* [WHAT THIS TASK INVOLVES] Of all the lines in the records below, copy only those that contain the string "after".

=== AVAILABLE DATA ===

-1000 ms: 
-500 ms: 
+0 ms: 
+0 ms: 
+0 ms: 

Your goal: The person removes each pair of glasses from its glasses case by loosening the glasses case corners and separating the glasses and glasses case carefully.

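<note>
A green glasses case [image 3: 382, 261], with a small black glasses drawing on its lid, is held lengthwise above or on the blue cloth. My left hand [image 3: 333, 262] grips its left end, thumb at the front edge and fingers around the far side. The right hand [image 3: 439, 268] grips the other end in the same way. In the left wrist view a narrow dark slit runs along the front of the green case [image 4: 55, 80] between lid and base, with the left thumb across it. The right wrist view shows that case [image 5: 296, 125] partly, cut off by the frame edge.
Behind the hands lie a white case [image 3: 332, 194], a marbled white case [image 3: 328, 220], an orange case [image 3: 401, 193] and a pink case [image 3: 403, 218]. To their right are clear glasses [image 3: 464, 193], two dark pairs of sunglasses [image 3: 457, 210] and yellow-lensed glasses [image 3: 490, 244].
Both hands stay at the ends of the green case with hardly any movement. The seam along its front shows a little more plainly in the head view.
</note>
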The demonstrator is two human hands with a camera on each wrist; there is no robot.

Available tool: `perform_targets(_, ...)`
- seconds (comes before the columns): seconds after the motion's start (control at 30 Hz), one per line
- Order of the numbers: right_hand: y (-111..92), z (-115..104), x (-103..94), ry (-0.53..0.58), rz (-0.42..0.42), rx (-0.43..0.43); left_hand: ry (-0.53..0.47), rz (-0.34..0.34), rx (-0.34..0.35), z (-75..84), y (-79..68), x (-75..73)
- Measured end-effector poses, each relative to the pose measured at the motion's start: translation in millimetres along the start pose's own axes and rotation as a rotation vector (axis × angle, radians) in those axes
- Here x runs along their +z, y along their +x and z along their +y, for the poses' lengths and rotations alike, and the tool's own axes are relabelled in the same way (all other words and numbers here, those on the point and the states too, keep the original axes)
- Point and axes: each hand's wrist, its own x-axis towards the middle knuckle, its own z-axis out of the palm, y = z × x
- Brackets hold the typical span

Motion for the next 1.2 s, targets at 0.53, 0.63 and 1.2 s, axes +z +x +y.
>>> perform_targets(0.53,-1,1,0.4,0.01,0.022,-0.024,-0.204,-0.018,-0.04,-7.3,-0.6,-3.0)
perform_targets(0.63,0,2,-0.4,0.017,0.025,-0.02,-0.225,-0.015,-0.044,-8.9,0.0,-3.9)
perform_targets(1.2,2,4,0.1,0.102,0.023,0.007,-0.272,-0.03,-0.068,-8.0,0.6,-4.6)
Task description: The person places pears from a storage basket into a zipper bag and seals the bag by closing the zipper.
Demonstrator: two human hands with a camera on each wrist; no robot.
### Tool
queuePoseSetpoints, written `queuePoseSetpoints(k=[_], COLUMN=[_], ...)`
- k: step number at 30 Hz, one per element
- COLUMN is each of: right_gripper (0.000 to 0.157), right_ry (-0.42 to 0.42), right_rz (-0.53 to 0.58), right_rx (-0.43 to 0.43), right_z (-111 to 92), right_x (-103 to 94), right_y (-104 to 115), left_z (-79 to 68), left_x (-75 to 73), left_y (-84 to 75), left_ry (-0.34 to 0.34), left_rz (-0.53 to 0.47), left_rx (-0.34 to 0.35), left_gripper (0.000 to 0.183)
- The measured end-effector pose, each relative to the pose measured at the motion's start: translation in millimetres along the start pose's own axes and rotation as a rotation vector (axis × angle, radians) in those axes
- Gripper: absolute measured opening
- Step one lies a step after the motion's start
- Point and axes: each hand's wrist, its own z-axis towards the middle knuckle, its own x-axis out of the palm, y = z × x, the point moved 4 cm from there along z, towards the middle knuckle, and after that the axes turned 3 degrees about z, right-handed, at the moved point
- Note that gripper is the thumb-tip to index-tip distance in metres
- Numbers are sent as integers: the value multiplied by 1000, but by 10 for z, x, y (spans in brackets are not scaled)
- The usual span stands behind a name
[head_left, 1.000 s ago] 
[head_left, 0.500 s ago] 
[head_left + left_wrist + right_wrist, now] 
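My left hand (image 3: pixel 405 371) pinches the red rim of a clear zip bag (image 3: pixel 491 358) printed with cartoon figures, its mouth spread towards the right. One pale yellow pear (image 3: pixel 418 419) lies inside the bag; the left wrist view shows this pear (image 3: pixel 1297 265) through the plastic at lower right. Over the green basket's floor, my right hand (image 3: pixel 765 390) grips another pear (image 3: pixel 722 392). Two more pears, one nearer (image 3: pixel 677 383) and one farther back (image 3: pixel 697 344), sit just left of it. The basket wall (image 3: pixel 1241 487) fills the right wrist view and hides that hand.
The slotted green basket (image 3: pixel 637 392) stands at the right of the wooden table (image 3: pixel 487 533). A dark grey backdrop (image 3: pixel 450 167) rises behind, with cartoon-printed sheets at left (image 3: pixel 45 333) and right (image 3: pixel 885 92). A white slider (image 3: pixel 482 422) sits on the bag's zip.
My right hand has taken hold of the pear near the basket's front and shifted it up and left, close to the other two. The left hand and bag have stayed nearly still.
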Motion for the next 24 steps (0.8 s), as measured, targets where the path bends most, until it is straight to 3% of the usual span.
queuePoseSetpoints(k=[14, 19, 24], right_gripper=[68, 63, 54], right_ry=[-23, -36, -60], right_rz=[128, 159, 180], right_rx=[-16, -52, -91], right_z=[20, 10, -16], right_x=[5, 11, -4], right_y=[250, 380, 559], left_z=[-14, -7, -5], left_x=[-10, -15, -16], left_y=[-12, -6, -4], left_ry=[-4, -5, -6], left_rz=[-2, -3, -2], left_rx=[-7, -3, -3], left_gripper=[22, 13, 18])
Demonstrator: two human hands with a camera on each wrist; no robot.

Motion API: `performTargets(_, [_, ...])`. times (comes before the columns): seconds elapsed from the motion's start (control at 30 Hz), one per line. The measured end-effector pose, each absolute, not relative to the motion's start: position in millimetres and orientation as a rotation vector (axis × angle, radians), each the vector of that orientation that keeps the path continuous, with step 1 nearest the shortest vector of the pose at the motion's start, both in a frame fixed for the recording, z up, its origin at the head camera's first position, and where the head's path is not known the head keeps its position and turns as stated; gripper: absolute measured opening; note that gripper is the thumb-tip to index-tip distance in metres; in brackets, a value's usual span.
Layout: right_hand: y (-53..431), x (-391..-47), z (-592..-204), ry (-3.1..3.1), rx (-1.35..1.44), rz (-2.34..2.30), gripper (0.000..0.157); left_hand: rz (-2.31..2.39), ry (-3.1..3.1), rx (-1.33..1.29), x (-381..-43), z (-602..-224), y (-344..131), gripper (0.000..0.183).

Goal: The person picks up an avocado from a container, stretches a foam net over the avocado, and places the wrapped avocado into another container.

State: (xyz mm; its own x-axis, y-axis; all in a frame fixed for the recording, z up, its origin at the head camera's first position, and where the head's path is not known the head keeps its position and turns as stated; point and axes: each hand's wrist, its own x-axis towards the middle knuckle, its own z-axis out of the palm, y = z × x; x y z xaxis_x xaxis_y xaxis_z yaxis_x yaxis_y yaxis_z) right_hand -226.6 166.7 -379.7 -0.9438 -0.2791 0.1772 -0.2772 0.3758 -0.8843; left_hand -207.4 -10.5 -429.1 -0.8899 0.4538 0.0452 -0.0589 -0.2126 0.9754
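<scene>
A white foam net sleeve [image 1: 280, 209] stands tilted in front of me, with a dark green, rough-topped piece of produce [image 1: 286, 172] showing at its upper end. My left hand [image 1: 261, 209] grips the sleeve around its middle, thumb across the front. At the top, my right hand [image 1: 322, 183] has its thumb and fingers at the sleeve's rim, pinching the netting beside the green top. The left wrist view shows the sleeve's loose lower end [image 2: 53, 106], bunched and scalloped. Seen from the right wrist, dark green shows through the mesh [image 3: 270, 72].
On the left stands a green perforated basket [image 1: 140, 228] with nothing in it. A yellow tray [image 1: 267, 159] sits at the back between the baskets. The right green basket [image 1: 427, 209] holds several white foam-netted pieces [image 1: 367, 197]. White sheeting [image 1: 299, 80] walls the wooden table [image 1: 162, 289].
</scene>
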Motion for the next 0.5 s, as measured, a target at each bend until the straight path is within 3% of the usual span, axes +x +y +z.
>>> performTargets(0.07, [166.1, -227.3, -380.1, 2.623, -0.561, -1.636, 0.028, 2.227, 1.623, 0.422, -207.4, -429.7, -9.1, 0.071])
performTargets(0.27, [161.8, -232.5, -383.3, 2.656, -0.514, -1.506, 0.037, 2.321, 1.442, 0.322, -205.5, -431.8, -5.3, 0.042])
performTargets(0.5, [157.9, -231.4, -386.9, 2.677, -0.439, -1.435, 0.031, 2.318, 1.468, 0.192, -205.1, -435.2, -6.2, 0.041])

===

* [RESULT OF THE TASK]
- seconds (comes before the columns): seconds after the motion's start (control at 30 Hz), one per line
- Step one lies a step after the motion's start
- Point and axes: each hand's wrist, its own z-axis towards the middle knuckle, its own x-axis out of the palm, y = z × x, the point moved 4 cm from there along z, towards the middle knuckle, and after that the axes turned 3 degrees about z, right-handed, at the moved point

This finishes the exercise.